Logo Bloomberg Technoz

Cetak Kinerja Solid, EBITDA COIN Naik 156% Sepanjang 2025


(Dok. Indokripto Koin Semesta)
(Dok. Indokripto Koin Semesta)

Bloomberg Technoz, JakartaPT Indokripto Koin Semesta Tbk (COIN) menutup tahun buku 2025 dengan performa keuangan yang mengesankan.

Sebagai perusahaan ekosistem perdagangan aset kripto pertama di Bursa Efek Indonesia, COIN berhasil mencatat pertumbuhan signifikan pada pendapatan dan laba.

Kinerja ini sejalan dengan tren pemulihan pasar aset kripto sepanjang 2025. Pendapatan Perseroan melonjak menjadi Rp284,75 miliar atau tumbuh 181,12% dibandingkan tahun sebelumnya.

Lonjakan tersebut didorong oleh aktivitas perdagangan yang meningkat, terutama pada segmen derivatif. Hal ini menunjukkan semakin kuatnya minat investor terhadap instrumen kripto yang lebih kompleks.

Derivatif Jadi Motor Pertumbuhan

Segmen perdagangan derivatif menjadi kontributor utama kinerja COIN sepanjang 2025. Pendapatan dari segmen ini melonjak hingga 7.623% secara tahunan menjadi Rp60,17 miliar.

Kontribusinya terhadap total pendapatan mencapai 21,13%, menjadikannya salah satu pilar penting dalam struktur bisnis Perseroan. Pertumbuhan ini turut mendorong peningkatan EBITDA menjadi Rp131,05 miliar atau naik 156,29% YoY.

Sejalan dengan itu, laba bersih Perseroan tercatat sebesar Rp49,10 miliar, meningkat 14% dibandingkan tahun sebelumnya. Kinerja ini mencerminkan efektivitas strategi bisnis yang dijalankan sepanjang tahun.

Direktur Utama Ade Wahyu menyampaikan bahwa kondisi pasar kripto yang positif sepanjang 2025 memberikan dampak langsung terhadap performa perusahaan.

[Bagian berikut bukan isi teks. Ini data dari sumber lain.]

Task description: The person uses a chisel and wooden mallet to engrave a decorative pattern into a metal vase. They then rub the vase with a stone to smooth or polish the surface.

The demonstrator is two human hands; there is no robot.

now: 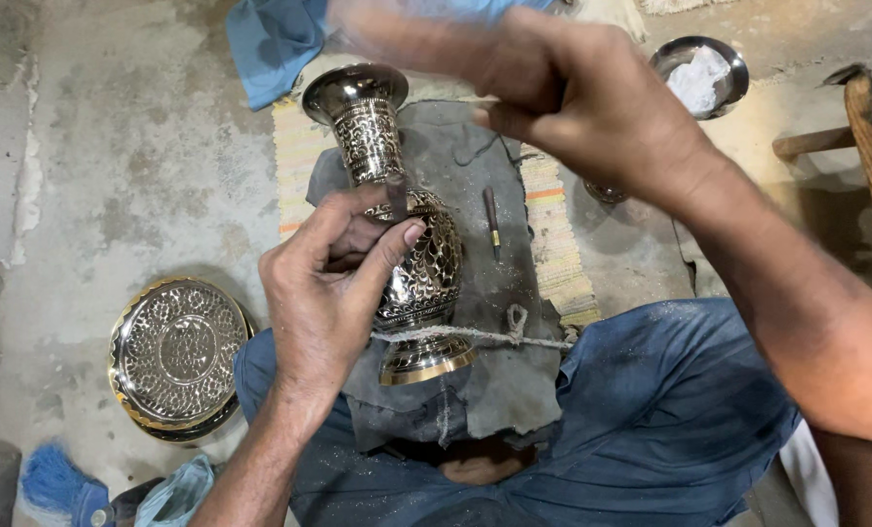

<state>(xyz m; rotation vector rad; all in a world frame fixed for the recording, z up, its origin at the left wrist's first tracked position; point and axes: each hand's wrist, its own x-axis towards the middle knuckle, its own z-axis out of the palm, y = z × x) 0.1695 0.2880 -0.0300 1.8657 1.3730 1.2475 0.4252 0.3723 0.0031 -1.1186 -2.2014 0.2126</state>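
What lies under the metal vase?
Under the vase a dark grey cloth shows, spread over a striped mat and the person's lap. A cord crosses its foot. What lies directly beneath the vase is hidden.

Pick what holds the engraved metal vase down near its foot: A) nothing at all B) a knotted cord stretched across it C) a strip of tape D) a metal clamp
B: a knotted cord runs across the vase just above its foot, over the grey cloth, while the left hand rests against the vase body.
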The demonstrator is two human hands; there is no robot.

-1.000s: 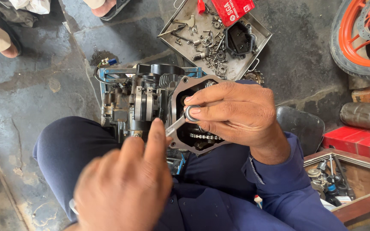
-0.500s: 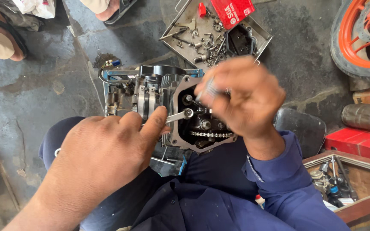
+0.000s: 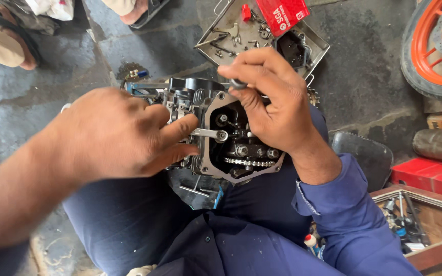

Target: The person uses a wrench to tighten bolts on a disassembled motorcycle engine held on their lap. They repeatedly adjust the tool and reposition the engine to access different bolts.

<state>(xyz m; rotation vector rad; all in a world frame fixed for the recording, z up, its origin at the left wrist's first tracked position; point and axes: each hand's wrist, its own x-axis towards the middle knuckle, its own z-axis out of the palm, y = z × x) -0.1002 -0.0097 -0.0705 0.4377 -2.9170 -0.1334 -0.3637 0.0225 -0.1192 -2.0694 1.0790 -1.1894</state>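
Resting between the person's knees, the engine head [image 3: 231, 138] looks heavy, rigid cast metal, oily and likely slippery, best gripped by its finned outer walls rather than the exposed chain [image 3: 249, 162] at 6 o'clock of the opening. The left hand [image 3: 124, 133] pinches a slim spanner [image 3: 208, 134] seated on a nut. The right hand [image 3: 269, 99] closes around a small tool handle [image 3: 239, 83] at 12 o'clock. Beyond lies a stained concrete floor [image 3: 52, 102], crowded: a parts tray [image 3: 315, 51] at 12, an orange wheel [image 3: 425, 56] at 2.
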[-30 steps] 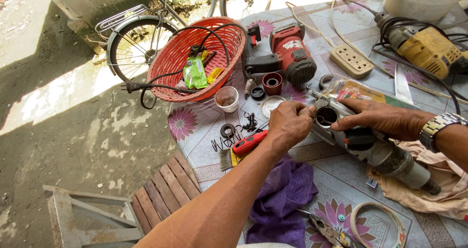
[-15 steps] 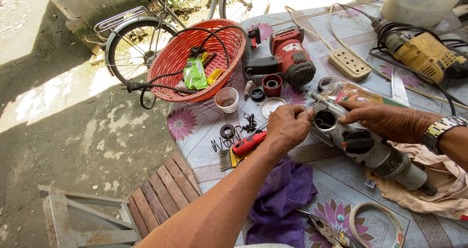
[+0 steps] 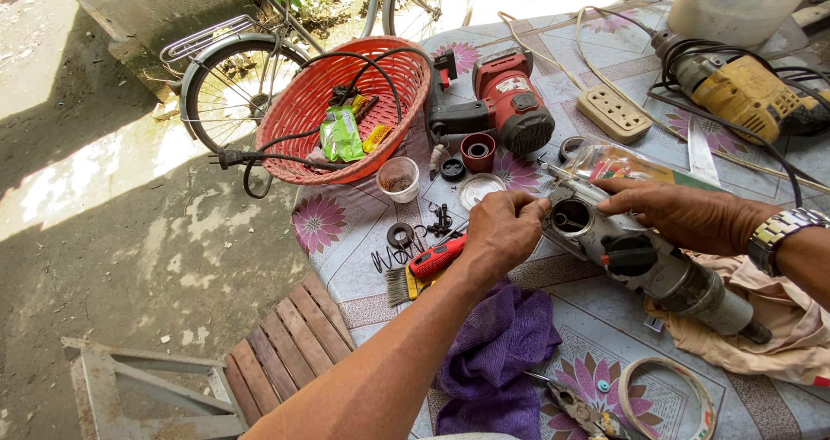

"Tren pasar aset kripto di tahun 2025 memberikan dampak positif terhadap kinerja kedua anak perusahaan kami, yakni Bursa Kripto PT Central Finansial X (CFX) dan Lembaga Kustodian PT Kustodian Koin Indonesia (ICC). Jumlah konsumen yang terus bertambah, serta adopsi yang semakin positif, khususnya pada produk derivatif di Bursa Kripto CFX, menjadi kontributor utama bagi pertumbuhan kinerja Perseroan," ujar Ade.

Selain kinerja laba, COIN juga memperkuat struktur keuangannya. Liabilitas berhasil ditekan menjadi Rp53,71 miliar dari Rp234,99 miliar pada akhir 2024.

Di sisi lain, total aset meningkat 5% menjadi Rp1,602 triliun. Kenaikan ini didorong oleh operasional yang stabil serta kontribusi kuat dari transaksi derivatif.

Memasuki 2026, Ade memproyeksikan pasar kripto akan semakin dinamis akibat ketidakpastian ekonomi global dan sentimen geopolitik. Namun kondisi tersebut dinilai justru membuka peluang baru.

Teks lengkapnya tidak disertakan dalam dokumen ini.